--- ACTIVITY ---
Write the listing out again, exactly as it appears.
─── SUPPLIED INFORMATION ───
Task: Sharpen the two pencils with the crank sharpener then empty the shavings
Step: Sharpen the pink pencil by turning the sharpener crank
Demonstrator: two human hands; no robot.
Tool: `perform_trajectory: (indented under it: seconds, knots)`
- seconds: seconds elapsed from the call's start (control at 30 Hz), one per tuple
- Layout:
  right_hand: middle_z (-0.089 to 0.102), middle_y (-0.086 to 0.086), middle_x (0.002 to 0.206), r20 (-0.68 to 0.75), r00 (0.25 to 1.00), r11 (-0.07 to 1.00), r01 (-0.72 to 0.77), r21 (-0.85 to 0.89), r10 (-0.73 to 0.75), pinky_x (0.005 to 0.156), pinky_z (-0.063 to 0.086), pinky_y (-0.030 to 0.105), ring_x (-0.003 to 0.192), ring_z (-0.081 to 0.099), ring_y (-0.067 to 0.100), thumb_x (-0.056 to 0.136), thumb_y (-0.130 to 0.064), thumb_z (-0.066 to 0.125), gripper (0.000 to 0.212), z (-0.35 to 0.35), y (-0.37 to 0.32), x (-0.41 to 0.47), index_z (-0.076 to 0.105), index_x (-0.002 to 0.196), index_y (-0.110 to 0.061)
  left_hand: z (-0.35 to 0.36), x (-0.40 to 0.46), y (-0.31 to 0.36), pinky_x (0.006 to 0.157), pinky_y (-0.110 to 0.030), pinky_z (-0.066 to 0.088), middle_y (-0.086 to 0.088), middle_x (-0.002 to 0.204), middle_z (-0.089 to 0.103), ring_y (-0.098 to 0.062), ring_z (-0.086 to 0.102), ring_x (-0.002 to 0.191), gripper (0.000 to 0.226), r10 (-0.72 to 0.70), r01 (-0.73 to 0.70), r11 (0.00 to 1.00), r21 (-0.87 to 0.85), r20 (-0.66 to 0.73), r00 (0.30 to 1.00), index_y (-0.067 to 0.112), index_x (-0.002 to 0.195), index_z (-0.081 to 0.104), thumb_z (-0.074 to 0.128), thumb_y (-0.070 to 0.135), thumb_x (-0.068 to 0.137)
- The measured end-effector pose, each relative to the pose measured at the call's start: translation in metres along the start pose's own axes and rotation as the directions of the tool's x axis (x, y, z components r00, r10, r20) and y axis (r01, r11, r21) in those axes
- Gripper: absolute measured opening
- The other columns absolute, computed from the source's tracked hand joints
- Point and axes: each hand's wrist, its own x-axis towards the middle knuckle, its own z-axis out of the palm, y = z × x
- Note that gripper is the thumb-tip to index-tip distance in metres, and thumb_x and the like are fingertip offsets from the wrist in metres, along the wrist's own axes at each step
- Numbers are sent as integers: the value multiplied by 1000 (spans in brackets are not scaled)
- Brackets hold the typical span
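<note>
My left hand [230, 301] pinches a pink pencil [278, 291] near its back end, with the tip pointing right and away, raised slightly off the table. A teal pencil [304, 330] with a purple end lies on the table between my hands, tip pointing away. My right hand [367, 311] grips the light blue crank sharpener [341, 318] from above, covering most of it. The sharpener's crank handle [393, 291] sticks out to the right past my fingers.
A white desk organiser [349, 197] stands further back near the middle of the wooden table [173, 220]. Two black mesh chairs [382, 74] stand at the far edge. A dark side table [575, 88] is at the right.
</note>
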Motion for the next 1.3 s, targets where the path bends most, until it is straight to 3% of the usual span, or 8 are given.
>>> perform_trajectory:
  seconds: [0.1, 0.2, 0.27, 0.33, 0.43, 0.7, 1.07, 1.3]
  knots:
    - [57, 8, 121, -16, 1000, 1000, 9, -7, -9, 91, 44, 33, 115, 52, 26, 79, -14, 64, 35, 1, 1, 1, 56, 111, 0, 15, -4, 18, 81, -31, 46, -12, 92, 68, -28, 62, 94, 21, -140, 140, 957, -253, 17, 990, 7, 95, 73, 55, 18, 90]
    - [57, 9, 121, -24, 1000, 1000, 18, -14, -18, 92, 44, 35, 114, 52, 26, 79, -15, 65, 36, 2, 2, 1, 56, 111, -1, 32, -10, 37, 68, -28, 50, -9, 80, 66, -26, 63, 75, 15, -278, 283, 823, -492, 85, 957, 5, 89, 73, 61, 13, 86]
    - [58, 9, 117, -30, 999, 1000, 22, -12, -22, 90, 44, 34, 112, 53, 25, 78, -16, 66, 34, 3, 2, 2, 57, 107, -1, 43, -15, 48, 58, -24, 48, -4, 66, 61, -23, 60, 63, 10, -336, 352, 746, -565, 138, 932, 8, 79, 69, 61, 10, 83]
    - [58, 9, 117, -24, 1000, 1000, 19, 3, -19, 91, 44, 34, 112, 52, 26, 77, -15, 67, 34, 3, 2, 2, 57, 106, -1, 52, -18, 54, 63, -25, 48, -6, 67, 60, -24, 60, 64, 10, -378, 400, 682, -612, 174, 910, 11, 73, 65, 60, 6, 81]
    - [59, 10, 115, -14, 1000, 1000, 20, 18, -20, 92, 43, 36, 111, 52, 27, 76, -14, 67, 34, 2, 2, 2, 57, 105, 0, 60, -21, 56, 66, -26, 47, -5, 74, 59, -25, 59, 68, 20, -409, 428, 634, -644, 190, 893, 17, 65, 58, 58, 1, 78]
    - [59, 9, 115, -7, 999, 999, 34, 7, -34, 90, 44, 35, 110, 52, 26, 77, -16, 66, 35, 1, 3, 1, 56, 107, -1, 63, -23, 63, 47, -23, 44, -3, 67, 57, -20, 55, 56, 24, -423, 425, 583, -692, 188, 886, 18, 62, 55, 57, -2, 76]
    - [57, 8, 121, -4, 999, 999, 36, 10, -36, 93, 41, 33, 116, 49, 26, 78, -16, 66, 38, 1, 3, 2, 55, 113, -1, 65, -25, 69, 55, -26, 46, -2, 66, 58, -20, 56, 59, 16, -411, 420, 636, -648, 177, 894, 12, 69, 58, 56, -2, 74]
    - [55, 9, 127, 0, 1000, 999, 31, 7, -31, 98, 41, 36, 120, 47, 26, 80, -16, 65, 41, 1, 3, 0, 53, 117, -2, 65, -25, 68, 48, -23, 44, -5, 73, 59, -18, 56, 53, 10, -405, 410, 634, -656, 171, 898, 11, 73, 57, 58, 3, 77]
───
--- YOUR SOLUTION ---
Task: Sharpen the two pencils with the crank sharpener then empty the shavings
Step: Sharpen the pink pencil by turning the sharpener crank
Demonstrator: two human hands; no robot.
Tool: `perform_trajectory: (indented under it: seconds, knots)`
- seconds: seconds elapsed from the call's start (control at 30 Hz), one per tuple
- Layout:
  right_hand: middle_z (-0.089 to 0.102), middle_y (-0.086 to 0.086), middle_x (0.002 to 0.206), r20 (-0.68 to 0.75), r00 (0.25 to 1.00), r11 (-0.07 to 1.00), r01 (-0.72 to 0.77), r21 (-0.85 to 0.89), r10 (-0.73 to 0.75), pinky_x (0.005 to 0.156), pinky_z (-0.063 to 0.086), pinky_y (-0.030 to 0.105), ring_x (-0.003 to 0.192), ring_z (-0.081 to 0.099), ring_y (-0.067 to 0.100), thumb_x (-0.056 to 0.136), thumb_y (-0.130 to 0.064), thumb_z (-0.066 to 0.125), gripper (0.000 to 0.212), z (-0.35 to 0.35), y (-0.37 to 0.32), x (-0.41 to 0.47), index_z (-0.076 to 0.105), index_x (-0.002 to 0.196), index_y (-0.110 to 0.061)
  left_hand: z (-0.35 to 0.36), x (-0.40 to 0.46), y (-0.31 to 0.36), pinky_x (0.006 to 0.157), pinky_y (-0.110 to 0.030), pinky_z (-0.066 to 0.088), middle_y (-0.086 to 0.088), middle_x (-0.002 to 0.204), middle_z (-0.089 to 0.103), ring_y (-0.098 to 0.062), ring_z (-0.086 to 0.102), ring_x (-0.002 to 0.191), gripper (0.000 to 0.226), r10 (-0.72 to 0.70), r01 (-0.73 to 0.70), r11 (0.00 to 1.00), r21 (-0.87 to 0.85), r20 (-0.66 to 0.73), r00 (0.30 to 1.00), index_y (-0.067 to 0.112), index_x (-0.002 to 0.195), index_z (-0.081 to 0.104), thumb_z (-0.074 to 0.128), thumb_y (-0.070 to 0.135), thumb_x (-0.068 to 0.137)
- The measured end-effector pose, each relative to the pose measured at the call's start: translation in metres along the start pose's own axes and rotation as the directions of the tool's x axis (x, y, z components r00, r10, r20) and y axis (r01, r11, r21) in those axes
- Gripper: absolute measured opening
- The other columns absolute, computed from the source's tracked hand joints
- Point and axes: each hand's wrist, its own x-axis towards the middle knuckle, its own z-axis out of the palm, y = z × x
- Note that gripper is the thumb-tip to index-tip distance in metres, and thumb_x and the like are fingertip offsets from the wrist in metres, along the wrist's own axes at each step
- Numbers are sent as integers: the value multiplied by 1000 (spans in brackets are not scaled)
- Brackets hold the typical span
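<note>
My left hand [230, 301] pinches a pink pencil [278, 291] near its back end, with the tip pointing right and away, raised slightly off the table. A teal pencil [304, 330] with a purple end lies on the table between my hands, tip pointing away. My right hand [367, 311] grips the light blue crank sharpener [341, 318] from above, covering most of it. The sharpener's crank handle [393, 291] sticks out to the right past my fingers.
A white desk organiser [349, 197] stands further back near the middle of the wooden table [173, 220]. Two black mesh chairs [382, 74] stand at the far edge. A dark side table [575, 88] is at the right.
</note>
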Motion for the next 1.3 s, targets where the path bends most, until it is straight to 3% of the usual span, or 8 are given.
>>> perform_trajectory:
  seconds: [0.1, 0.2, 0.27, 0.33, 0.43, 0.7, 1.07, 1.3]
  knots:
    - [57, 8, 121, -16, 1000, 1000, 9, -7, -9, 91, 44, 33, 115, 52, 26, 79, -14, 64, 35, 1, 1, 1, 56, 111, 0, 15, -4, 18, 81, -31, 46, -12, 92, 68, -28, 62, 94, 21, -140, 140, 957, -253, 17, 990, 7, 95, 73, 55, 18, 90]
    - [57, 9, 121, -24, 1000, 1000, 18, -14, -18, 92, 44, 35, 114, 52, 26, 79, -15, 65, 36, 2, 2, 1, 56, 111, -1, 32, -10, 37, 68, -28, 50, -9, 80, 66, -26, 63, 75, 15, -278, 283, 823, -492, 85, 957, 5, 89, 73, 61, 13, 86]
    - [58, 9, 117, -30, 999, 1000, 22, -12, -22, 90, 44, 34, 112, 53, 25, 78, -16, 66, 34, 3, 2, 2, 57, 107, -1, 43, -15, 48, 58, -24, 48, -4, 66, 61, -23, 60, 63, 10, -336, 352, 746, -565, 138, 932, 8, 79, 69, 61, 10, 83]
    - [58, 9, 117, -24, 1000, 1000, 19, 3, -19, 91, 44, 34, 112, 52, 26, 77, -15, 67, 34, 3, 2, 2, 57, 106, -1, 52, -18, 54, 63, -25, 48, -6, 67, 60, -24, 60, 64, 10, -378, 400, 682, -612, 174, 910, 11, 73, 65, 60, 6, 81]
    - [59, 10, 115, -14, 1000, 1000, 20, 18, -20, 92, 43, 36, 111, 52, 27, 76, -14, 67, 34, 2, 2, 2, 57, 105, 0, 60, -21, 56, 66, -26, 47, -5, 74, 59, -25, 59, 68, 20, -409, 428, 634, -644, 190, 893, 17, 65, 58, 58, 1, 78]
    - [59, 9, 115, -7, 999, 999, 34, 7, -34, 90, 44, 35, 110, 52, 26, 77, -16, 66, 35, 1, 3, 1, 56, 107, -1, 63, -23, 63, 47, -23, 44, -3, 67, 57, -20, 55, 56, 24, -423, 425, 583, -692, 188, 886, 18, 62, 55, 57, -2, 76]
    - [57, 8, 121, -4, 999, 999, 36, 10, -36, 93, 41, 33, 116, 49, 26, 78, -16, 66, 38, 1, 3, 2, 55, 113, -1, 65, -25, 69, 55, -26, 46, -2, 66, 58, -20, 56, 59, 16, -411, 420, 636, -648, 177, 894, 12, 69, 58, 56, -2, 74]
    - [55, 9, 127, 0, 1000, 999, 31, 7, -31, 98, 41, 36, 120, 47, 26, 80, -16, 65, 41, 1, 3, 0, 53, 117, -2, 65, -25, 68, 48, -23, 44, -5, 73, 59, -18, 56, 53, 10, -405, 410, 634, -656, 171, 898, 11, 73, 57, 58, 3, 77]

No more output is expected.